Collected data:

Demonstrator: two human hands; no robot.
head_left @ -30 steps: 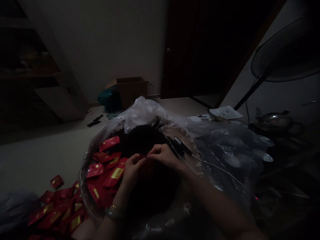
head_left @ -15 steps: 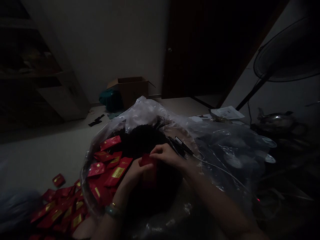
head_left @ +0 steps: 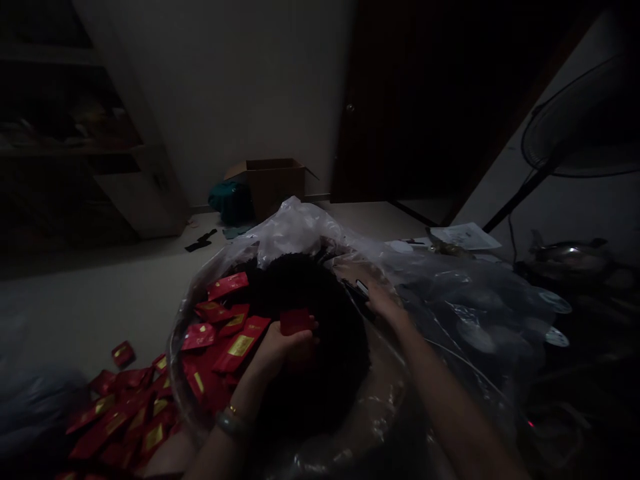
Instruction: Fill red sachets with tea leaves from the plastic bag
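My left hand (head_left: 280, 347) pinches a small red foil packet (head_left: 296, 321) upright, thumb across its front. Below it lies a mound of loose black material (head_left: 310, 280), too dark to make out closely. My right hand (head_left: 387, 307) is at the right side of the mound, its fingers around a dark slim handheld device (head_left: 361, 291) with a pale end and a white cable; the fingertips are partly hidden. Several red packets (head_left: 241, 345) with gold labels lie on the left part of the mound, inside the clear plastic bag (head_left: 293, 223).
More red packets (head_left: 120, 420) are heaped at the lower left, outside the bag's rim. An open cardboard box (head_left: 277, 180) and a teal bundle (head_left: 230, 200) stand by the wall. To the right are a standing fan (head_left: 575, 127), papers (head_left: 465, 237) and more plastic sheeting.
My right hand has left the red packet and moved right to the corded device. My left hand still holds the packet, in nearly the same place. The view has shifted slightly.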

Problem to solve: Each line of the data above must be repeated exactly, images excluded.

Output for this task:
Demonstrator: two human hands; no robot.
head_left @ -30 steps: 
head_left @ -15 steps: 
head_left @ +0 steps: 
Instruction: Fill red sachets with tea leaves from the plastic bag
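My left hand (head_left: 280, 347) pinches a small red foil packet (head_left: 296, 321) upright, thumb across its front. Below it lies a mound of loose black material (head_left: 310, 280), too dark to make out closely. My right hand (head_left: 387, 307) is at the right side of the mound, its fingers around a dark slim handheld device (head_left: 361, 291) with a pale end and a white cable; the fingertips are partly hidden. Several red packets (head_left: 241, 345) with gold labels lie on the left part of the mound, inside the clear plastic bag (head_left: 293, 223).
More red packets (head_left: 120, 420) are heaped at the lower left, outside the bag's rim. An open cardboard box (head_left: 277, 180) and a teal bundle (head_left: 230, 200) stand by the wall. To the right are a standing fan (head_left: 575, 127), papers (head_left: 465, 237) and more plastic sheeting.
My right hand has left the red packet and moved right to the corded device. My left hand still holds the packet, in nearly the same place. The view has shifted slightly.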

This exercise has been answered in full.